Business continuity planning is an important process that makes sure key critical business functions continue, no matter what kind of incident threatens to bring matters to a standstill.
Powys County Council has a duty to promote business continuity to the business and voluntary sectors by encouraging them to make plans for disasters such as floods, fires, power outages and a loss of key staff.
Effective business continuity planning helps businesses and organisations to anticipate risks and plan a response ahead of time. Experience shows that developing a business continuity plan, can help to reduce the impact and costs of an emergency. It means that your organisation is much more likely to be able to continue trading/delivering services should an incident occur.
Although major emergencies in Powys are rare, smaller scale disruptive incidents affect us much more frequently and highlight the need for us to be prepared.
The aim is to ensure that local organisations are ready for an emergency that may affect their ability to provide a service to the public. Therefore, if an incident occurred there should be less impact on the local economy and community life will return to normal as quickly as possible.
Why do you need a business continuity plan?
Experience has shown that organisations with business continuity arrangements in place are more likely to stay in business and recover quickly in the event of an emergency than those who do not. It is not only the major emergencies that disrupt organisations; a wide range of day-to-day disruptions can threaten the smooth running of an organisation.
Developing a business continuity plan will assist you to manage your risks to ensure that, at all times, your organisation can continue operating to at least a pre-determined minimum level. This will enable you to continue service delivery during and beyond a crisis.
If you don't have business continuity in place yet, take 10 minutes to prepare right now with the Business Emergency Resilience Group's 10 Minute Plan
The Expecting the unexpected: Business continuity in an uncertain world document prepared by HM Government contains useful advice on business continuity. The website exists to provide information to the public, businesses, and voluntary/community groups on the risks and what to do if an incident occurs.
If you require further assistance or wish to discuss any particular issues concerning business continuity, you can contact out Business Continuity and Risk Management Team on email@example.com.
IT is a vital part of a modern business, and it is vital that all businesses are Cyber Aware to protect from data breaches and cyber-attacks.
Practical cyber security advice for small businesses can help you to get the basics right, ensuring that your business/organisation is as resilient as possible during a potential attack.
Find out if you are at risk of flooding and how to prepare in advance on the Natural Resources Wales
Should you believe that you are at risk of flooding you can register with Natural Resources Wales for free flood warnings.
Would your business stay afloat is a useful guide to ensuring that your business does not sink after a major unexpected event.
For more information see our flooding alerts and advice page.
Community Risk Register
A statutory requirement under the Civil Contingencies Act 2004 is the consideration of the likelihood and impact of a range of hazards occurring within the Dyfed Powys Police Force area.
To help us decide where we should concentrate our efforts in emergency planning terms, it is important that we continue to assess the potential risks to our County.
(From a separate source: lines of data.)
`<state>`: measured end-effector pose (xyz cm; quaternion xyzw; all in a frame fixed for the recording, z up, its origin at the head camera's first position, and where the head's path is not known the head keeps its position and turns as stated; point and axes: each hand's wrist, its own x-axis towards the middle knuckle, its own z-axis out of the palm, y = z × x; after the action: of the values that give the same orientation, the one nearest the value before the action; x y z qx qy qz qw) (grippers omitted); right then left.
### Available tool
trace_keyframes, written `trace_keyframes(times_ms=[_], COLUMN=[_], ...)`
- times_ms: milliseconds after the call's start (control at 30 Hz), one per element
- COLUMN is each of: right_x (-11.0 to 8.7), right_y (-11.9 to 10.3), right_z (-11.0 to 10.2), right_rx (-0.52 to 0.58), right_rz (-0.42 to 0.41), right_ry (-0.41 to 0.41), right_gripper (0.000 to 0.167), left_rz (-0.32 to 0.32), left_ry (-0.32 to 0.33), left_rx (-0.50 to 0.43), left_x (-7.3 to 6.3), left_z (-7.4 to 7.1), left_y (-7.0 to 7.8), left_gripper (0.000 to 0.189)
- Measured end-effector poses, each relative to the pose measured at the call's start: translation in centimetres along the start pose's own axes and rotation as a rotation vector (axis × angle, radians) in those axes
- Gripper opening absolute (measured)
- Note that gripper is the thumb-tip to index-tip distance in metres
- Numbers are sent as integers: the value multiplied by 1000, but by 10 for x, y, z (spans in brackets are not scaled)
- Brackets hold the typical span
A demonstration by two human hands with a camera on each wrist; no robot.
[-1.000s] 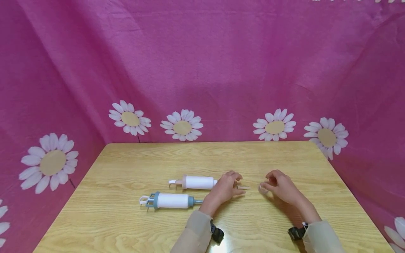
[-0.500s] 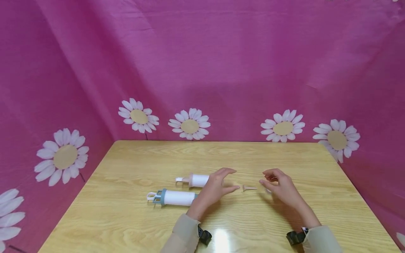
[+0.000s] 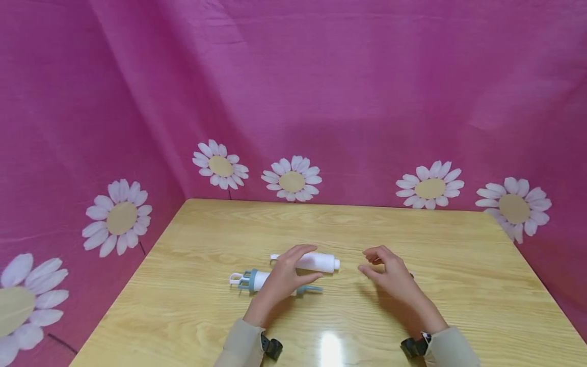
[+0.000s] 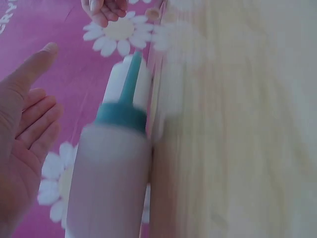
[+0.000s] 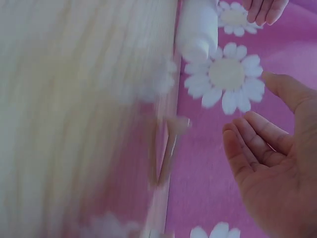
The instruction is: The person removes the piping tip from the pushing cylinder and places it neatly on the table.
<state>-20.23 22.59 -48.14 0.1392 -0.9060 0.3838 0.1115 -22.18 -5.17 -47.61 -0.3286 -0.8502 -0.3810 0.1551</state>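
My left hand (image 3: 283, 275), thumb and fingers spread apart, holds nothing. In the head view it overlaps a white-barrelled icing syringe (image 3: 318, 262) and part of a second one with teal fittings (image 3: 252, 280). The left wrist view has the teal-capped syringe (image 4: 111, 163) beside the palm, its thin spout pointing away. My right hand (image 3: 390, 275) hovers over the table, fingers slightly bent, also holding nothing. A small beige cone-shaped nozzle (image 5: 171, 148) lies near it in the right wrist view; the hand hides it from the head camera.
The wooden table (image 3: 367, 224) reaches back to a pink cloth (image 3: 321, 102) printed with daisies. A small dark speck of something (image 3: 411, 276) peeks out just right of the right hand.
My left hand has drawn back leftward from the nozzle to over the syringes. The right hand has shifted left, covering the nozzle. The head view has turned left.
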Motion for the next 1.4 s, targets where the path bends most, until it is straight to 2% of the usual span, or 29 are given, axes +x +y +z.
trace_keyframes(times_ms=[200,367,600,700,800,967,1100,1267,1400], right_x=[5,10,13,15,17,18,19,21,21], right_y=[-19,-36,-58,-65,-70,-76,-78,-78,-79], right_z=[21,39,62,69,76,83,87,90,89], right_rx=[-14,14,27,-3,-52,-131,-159,-187,-160], right_rz=[-71,-149,-275,-305,-313,-314,-331,-370,-335], right_ry=[-24,-54,-153,-201,-244,-303,-327,-328,-348], right_gripper=[36,34,36,36,35,34,29,22,20], left_rz=[-50,-81,-263,-315,-342,-351,-329,-299,-297], left_ry=[15,2,-113,-163,-202,-251,-273,-274,-264], left_rx=[-15,35,59,65,53,20,26,9,-43], left_x=[-16,-31,-52,-58,-62,-67,-68,-69,-71], left_z=[-22,-44,-76,-86,-92,-97,-98,-98,-96], left_y=[-12,-26,-38,-45,-53,-61,-65,-69,-71], left_gripper=[64,72,79,79,77,71,65,59,57])
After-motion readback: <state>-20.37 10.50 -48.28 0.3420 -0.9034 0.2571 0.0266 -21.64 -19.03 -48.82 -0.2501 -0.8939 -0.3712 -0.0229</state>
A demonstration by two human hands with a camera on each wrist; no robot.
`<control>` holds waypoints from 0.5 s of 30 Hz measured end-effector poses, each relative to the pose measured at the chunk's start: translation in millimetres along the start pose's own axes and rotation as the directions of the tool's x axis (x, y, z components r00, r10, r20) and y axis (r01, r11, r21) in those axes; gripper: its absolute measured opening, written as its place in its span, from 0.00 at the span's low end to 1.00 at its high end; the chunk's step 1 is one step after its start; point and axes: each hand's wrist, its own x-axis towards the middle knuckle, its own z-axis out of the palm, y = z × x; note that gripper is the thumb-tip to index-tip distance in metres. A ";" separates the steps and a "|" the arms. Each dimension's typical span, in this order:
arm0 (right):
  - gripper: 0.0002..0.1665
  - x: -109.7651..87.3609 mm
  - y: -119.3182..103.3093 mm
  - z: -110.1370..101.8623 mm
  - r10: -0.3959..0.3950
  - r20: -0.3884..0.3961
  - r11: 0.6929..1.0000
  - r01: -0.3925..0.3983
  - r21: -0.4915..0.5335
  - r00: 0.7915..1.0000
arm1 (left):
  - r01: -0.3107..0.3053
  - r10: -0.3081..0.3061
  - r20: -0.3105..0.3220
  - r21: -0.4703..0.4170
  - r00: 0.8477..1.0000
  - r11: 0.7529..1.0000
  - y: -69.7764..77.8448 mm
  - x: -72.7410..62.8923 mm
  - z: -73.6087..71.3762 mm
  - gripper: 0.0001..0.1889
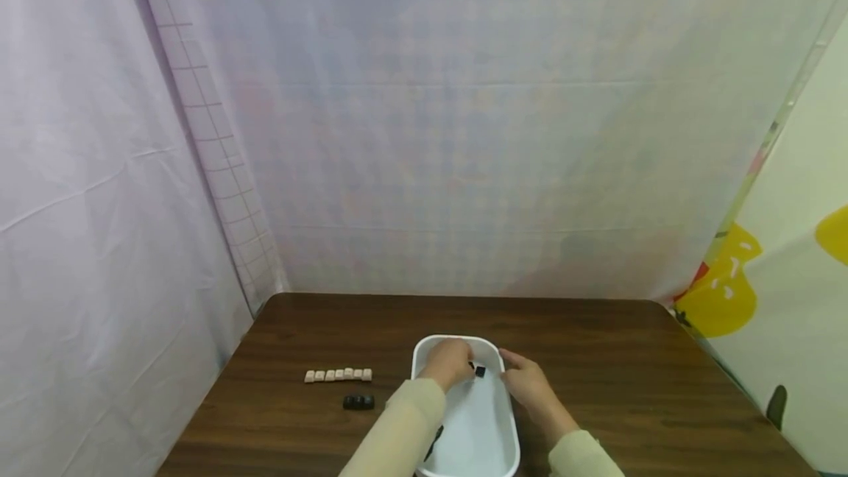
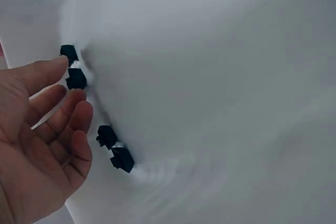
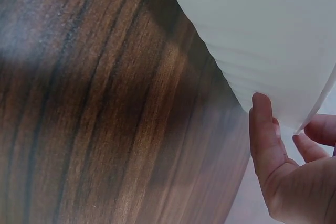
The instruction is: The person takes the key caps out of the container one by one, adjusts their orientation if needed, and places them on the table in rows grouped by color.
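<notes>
A white rectangular tub (image 1: 478, 436) with rounded corners stands on the table. Inside its far end, my left hand (image 1: 450, 361) pinches a small black keycap (image 2: 76, 79) between thumb and fingertips, close to the tub's wall. Just beside those fingers lies another black keycap (image 1: 480, 372). In the left wrist view, more black pieces (image 2: 122, 159) lie below the fingertips. My right hand (image 1: 530, 386) grips the tub's right rim, one finger (image 3: 261, 121) stretched along the outer wall. Further black pieces (image 1: 433, 442) by the tub's left wall are partly hidden by my left sleeve.
Left of the tub, a row of several cream keycaps (image 1: 339, 375) lies on the dark wood table (image 1: 596, 359). Nearer to me is a short row of black keycaps (image 1: 358, 402). Pale curtains (image 1: 464, 168) hang behind the table and along its sides.
</notes>
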 end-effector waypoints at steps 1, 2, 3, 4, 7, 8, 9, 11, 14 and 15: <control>0.35 -0.3 0.1 0.0 0.007 0.002 1.000 -0.007 0.007 1.000 | 0.008 -0.008 0.000 0.007 1.000 1.000 -0.5 -1.0 0.4 0.10; 0.35 -0.6 0.0 0.0 0.015 0.006 1.000 -0.015 0.014 1.000 | 0.021 -0.021 0.011 0.007 1.000 1.000 -0.5 -1.8 0.2 0.10; 0.35 -0.6 0.2 0.0 0.022 0.009 1.000 -0.023 0.018 1.000 | 0.037 -0.037 0.025 0.005 0.999 0.999 -0.6 -2.0 0.7 0.10; 0.36 -0.8 0.0 -0.1 0.028 0.013 0.999 -0.029 0.022 1.000 | 0.051 -0.051 0.041 0.000 0.998 0.999 -0.5 -2.0 0.8 0.10; 0.36 -0.7 -0.5 -0.1 0.039 0.020 0.999 -0.040 0.029 0.999 | 0.074 -0.073 0.071 -0.009 0.995 0.997 1.0 -1.9 -0.4 0.09; 0.36 -0.5 -0.6 -0.1 0.043 0.024 0.999 -0.044 0.029 0.999 | 0.075 -0.073 0.080 -0.011 0.994 0.997 1.5 -1.7 -0.8 0.09; 0.36 -0.3 -0.6 0.1 0.046 0.023 0.998 -0.047 0.030 0.999 | 0.073 -0.072 0.082 -0.008 0.994 0.997 1.7 -1.5 -0.8 0.09; 0.35 0.2 -0.9 0.3 0.045 0.017 0.999 -0.045 0.020 0.999 | 0.066 -0.065 0.086 -0.005 0.994 0.998 2.4 -1.7 -1.4 0.10; 0.35 0.8 -1.1 0.4 0.043 0.016 0.999 -0.043 0.007 0.999 | 0.053 -0.054 0.089 0.014 0.995 0.999 2.7 -2.4 -0.7 0.09; 0.35 1.0 -1.1 0.5 0.041 0.014 0.999 -0.041 0.006 0.999 | 0.051 -0.052 0.088 0.015 0.995 0.999 3.1 -3.2 -1.0 0.09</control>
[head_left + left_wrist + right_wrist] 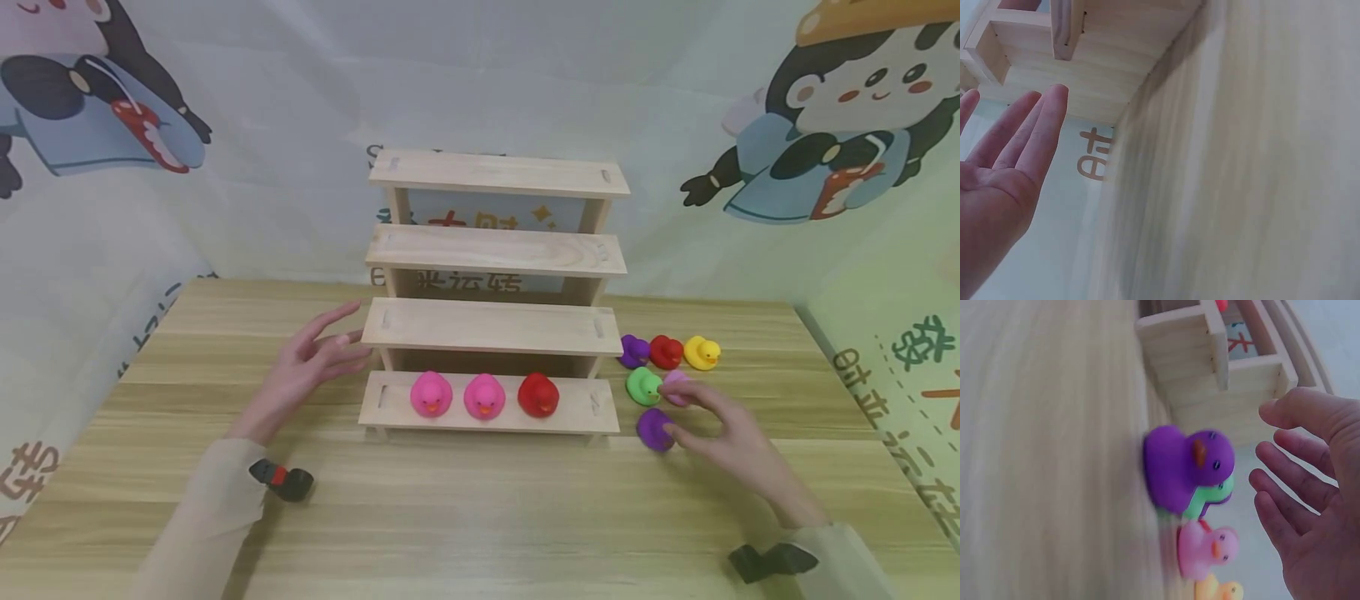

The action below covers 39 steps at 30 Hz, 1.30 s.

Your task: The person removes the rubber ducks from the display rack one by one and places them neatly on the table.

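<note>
A wood-grain table (480,517) was found with printed cloth (285,50) behind it and at either side. On it stands a four-step rack (491,325); the lowest step bears two pink ducks (431,394) and a red duck (538,396) in a row.

Right of the rack, on the table: rear purple duck (635,351), dark red duck (666,352) and yellow duck (702,352) at the back; green duck (642,387) and part-hidden lilac duck (677,388) before them; front purple duck (655,430) closest to the person.

Right hand (723,429): released, fingers loosely spread, nothing grasped — the right wrist view shows a gap to the front purple duck. That duck sits upright to this hand's left, just beside the thumb tip, its beak toward the wrist camera; its long axis, I judge, runs roughly toward that wrist. The right hand is plainly nearer.

Left hand (303,358): likewise released, fingers extended at the rack's left end — contact there, I cannot tell.
</note>
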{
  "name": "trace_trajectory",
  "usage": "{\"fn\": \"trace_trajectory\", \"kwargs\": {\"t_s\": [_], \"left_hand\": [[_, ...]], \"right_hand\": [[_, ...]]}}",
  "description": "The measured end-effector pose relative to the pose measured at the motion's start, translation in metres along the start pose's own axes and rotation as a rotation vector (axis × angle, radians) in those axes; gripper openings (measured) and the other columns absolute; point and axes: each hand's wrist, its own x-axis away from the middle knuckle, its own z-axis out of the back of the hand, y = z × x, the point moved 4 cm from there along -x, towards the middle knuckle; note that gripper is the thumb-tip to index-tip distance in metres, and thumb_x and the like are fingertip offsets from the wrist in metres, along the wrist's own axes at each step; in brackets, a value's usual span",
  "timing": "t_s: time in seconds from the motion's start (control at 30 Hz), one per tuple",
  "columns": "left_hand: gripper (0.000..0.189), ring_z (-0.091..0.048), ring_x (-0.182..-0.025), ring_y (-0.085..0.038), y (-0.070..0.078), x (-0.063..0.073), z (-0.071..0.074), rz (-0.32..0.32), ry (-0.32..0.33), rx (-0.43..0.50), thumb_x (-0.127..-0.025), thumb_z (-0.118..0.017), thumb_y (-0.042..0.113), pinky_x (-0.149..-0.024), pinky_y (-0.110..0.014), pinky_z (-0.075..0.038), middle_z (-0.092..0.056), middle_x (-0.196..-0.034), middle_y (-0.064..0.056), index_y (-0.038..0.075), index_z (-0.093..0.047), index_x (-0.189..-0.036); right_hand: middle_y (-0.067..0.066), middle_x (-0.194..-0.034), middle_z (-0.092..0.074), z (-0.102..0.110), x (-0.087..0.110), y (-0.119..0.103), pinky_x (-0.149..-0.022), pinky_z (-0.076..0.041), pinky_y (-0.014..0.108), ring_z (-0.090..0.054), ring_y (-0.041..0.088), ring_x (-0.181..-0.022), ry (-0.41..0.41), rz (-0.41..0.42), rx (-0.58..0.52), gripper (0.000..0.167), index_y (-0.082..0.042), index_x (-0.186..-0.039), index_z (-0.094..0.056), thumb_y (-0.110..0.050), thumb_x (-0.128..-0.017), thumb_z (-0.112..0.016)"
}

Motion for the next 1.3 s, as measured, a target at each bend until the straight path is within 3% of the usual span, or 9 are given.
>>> {"fn": "trace_trajectory", "kwargs": {"t_s": [0.17,0.47,0.7,0.83,1.0,1.3], "left_hand": [[0.050,-0.061,-0.110,-0.031,-0.001,0.008,0.004,-0.004,-0.035,-0.044,-0.103,-0.047,0.018,-0.089,-0.038,-0.051,-0.039,-0.138,-0.037,0.007,-0.032,-0.150],[0.048,-0.057,-0.113,-0.040,-0.006,0.019,0.009,0.001,-0.106,-0.142,-0.104,-0.046,0.016,-0.089,-0.040,-0.051,-0.046,-0.136,-0.032,0.007,-0.033,-0.149],[0.046,-0.057,-0.113,-0.039,-0.012,0.026,0.012,0.055,-0.137,-0.148,-0.103,-0.048,0.017,-0.089,-0.043,-0.051,-0.046,-0.137,-0.030,0.007,-0.037,-0.146],[0.047,-0.058,-0.113,-0.038,-0.013,0.029,0.010,0.100,-0.168,-0.159,-0.102,-0.051,0.018,-0.092,-0.043,-0.050,-0.046,-0.139,-0.028,0.008,-0.038,-0.146],[0.049,-0.057,-0.115,-0.035,-0.017,0.030,0.005,0.154,-0.199,-0.181,-0.099,-0.056,0.018,-0.091,-0.041,-0.050,-0.046,-0.139,-0.026,0.009,-0.041,-0.144],[0.041,-0.046,-0.125,-0.038,-0.018,0.031,-0.007,0.162,-0.283,-0.291,-0.097,-0.060,0.023,-0.094,-0.043,-0.048,-0.044,-0.144,-0.011,0.017,-0.053,-0.137]], "right_hand": [[0.012,-0.115,-0.064,-0.005,-0.012,-0.009,-0.090,-0.045,0.016,-0.060,0.010,-0.102,-0.002,0.029,-0.054,0.046,0.000,-0.116,-0.063,0.013,-0.074,-0.075],[0.009,-0.112,-0.066,-0.019,-0.025,-0.021,-0.086,-0.051,0.031,-0.061,0.020,-0.102,-0.015,0.010,-0.062,0.038,0.000,-0.113,-0.065,0.010,-0.077,-0.074],[0.011,-0.111,-0.067,-0.032,-0.037,-0.028,-0.086,-0.046,0.018,-0.059,0.019,-0.103,-0.003,0.084,-0.121,0.040,-0.001,-0.113,-0.066,0.012,-0.076,-0.074],[0.011,-0.112,-0.066,-0.041,-0.044,-0.034,-0.092,-0.046,0.018,-0.058,0.015,-0.108,-0.025,0.105,-0.187,0.038,0.000,-0.114,-0.066,0.012,-0.078,-0.072],[0.008,-0.116,-0.065,-0.053,-0.051,-0.039,-0.093,-0.048,0.028,-0.057,0.018,-0.110,-0.083,0.073,-0.227,0.036,-0.002,-0.117,-0.065,0.009,-0.083,-0.069],[0.009,-0.120,-0.063,-0.072,-0.065,-0.050,-0.097,-0.045,0.033,-0.056,0.026,-0.112,-0.169,0.159,-0.192,0.040,-0.002,-0.121,-0.062,0.004,-0.083,-0.071]]}}
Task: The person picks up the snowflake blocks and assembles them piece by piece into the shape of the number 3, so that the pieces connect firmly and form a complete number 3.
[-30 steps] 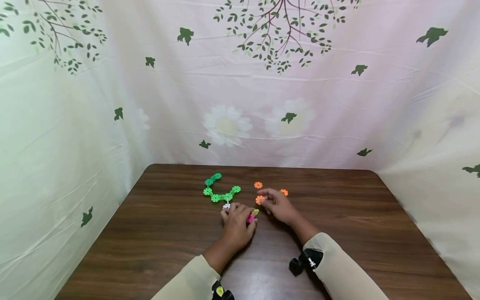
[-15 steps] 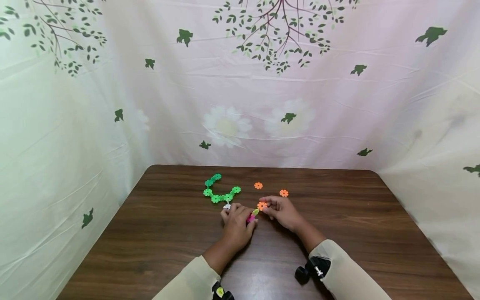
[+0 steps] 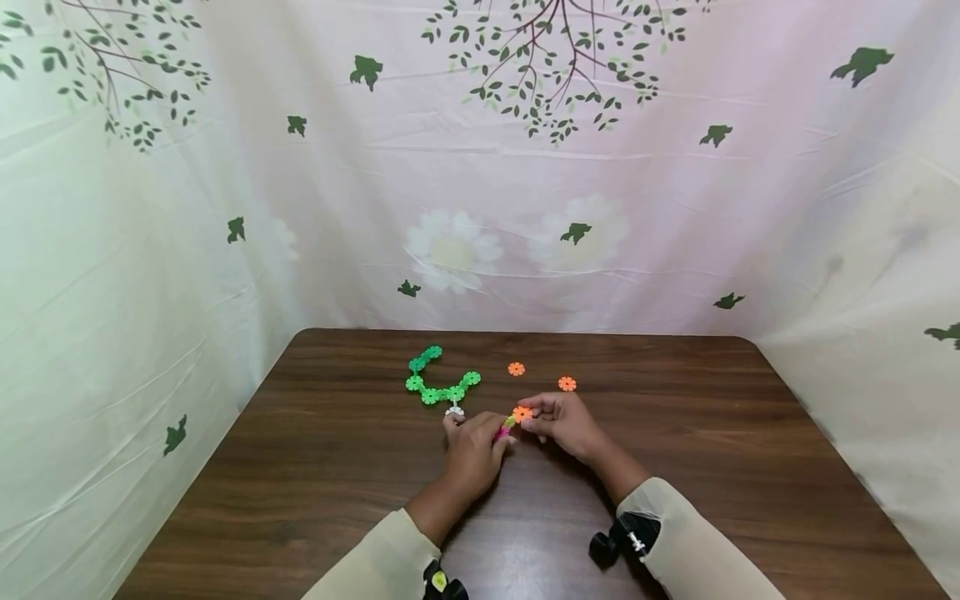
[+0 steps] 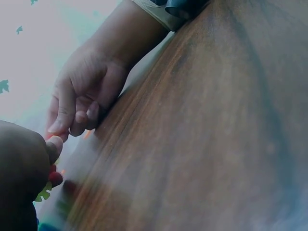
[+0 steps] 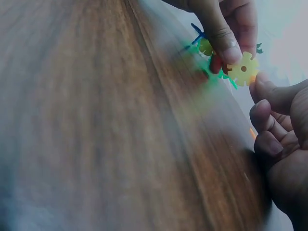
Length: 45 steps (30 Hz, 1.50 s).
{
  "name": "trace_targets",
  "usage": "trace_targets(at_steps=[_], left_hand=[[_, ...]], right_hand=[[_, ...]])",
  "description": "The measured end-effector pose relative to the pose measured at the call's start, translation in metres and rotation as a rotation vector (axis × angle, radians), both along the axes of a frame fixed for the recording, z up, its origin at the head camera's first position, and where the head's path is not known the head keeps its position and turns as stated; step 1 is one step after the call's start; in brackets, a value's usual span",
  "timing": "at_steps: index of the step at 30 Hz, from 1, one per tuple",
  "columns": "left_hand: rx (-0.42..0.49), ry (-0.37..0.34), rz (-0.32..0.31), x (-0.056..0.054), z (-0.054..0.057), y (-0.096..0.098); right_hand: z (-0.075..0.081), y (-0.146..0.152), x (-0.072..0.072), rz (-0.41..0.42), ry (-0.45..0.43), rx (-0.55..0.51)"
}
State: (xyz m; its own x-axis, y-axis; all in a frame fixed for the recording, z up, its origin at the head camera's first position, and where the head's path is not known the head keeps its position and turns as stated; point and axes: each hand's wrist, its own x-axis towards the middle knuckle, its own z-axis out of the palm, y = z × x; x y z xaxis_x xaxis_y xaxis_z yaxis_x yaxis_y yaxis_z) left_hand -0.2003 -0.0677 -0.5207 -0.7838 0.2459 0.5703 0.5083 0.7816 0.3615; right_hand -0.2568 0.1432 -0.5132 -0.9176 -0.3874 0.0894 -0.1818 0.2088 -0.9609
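Note:
A chain of notched plastic linking discs lies at the middle of the table. Its green discs (image 3: 430,397) curve at the far left, with a white disc (image 3: 453,412) joined below them. My left hand (image 3: 474,457) pinches the near end, where a pink disc (image 3: 502,432) and a yellow disc (image 5: 242,72) show past its fingers. Much of the chain under that hand is hidden. Between thumb and fingertips, my right hand (image 3: 568,427) pinches an orange disc (image 3: 522,413), its edge right at the yellow disc.
Two loose orange linking discs lie beyond the right hand, one farther back (image 3: 516,368) and one to the right (image 3: 567,383). The brown wooden table (image 3: 300,467) meets a printed cloth backdrop (image 3: 510,183) behind and at both sides.
My right hand has taken an orange disc from the table and brought it nearer to me, to the yellow disc. My left hand stays in place, its fingers shifting slightly.

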Motion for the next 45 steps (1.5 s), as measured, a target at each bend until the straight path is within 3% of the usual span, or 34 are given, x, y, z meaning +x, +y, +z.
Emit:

The importance of risk assessment is emphasised by the Civil Contingencies Act 2004. A statutory requirement under the Act is the consideration of the likelihood and impact of a range of hazards occurring within the Dyfed Powys Police Force area.
The community risk register and more information can be found on the Dyfed-Powys Local Resilience Forum Website.
This work is an ongoing process. The risk assessments included in the register will only cover non-malicious events (i.e. hazards) rather than threats (i.e. terrorist incidents). The inclusion of hazards or scenarios does not mean that the Local Resilience Forum believes the risk will materialise, or that if it were to do so, it would be at that scale. The risk scenarios are rather, reasonable worst case assumptions upon which the risk assessment is based.
The Community Risk Register is the first step in an emergency planning process and it will help us and our partners ensures that the plans we develop are proportionate to the risk and ultimately help us to help you.